■ **About this exercise**
The reply must consist of the complete listing, reproduced exactly, with no images included.

■ **Provided material**
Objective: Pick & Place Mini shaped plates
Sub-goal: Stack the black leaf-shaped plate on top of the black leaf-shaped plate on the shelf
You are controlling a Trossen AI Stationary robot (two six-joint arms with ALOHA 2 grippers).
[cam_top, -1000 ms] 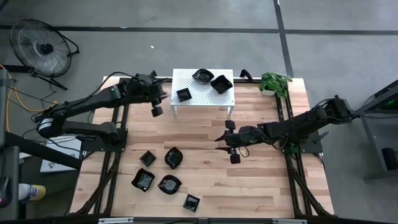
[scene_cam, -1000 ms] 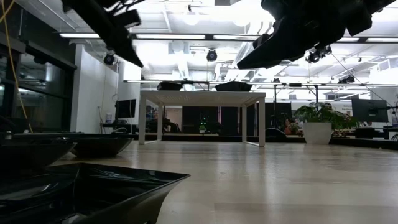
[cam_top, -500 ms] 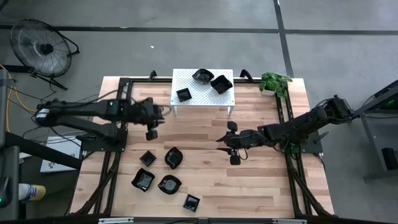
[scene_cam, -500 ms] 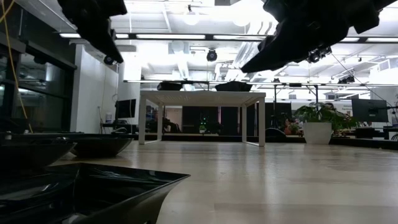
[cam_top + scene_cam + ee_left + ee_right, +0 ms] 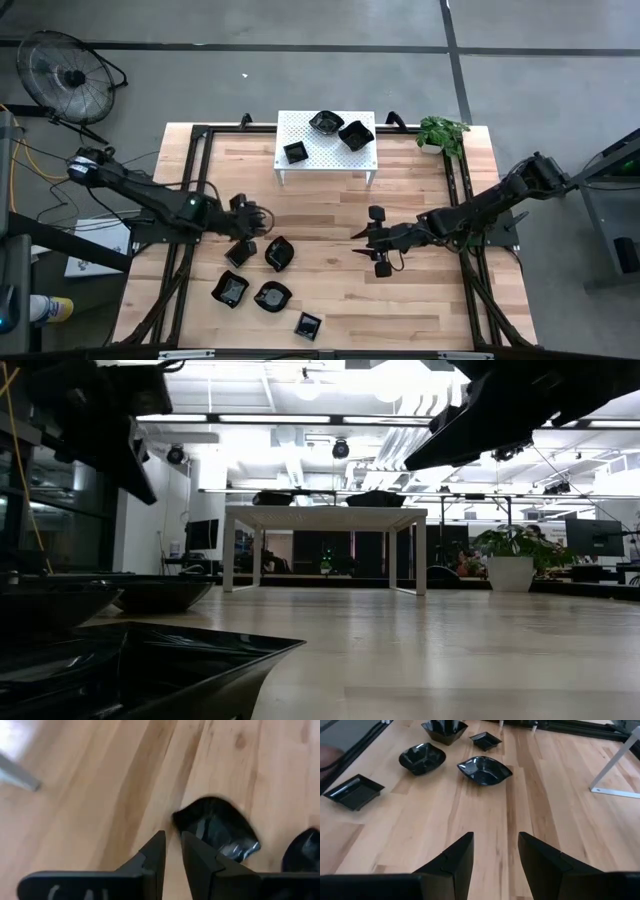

■ **Response for this exercise**
Objective: Pick & Place Mini shaped plates
Sub-goal: Stack the black leaf-shaped plate on top of the black leaf-shaped plate on the shelf
You are controlling a Trossen AI Stationary robot (two six-joint arms with ALOHA 2 grippers).
[cam_top, -1000 ms] 
[scene_cam, -1000 ms] 
[cam_top, -500 ms] 
[scene_cam, -500 ms] 
[cam_top + scene_cam + ee_left + ee_right, +0 ms] 

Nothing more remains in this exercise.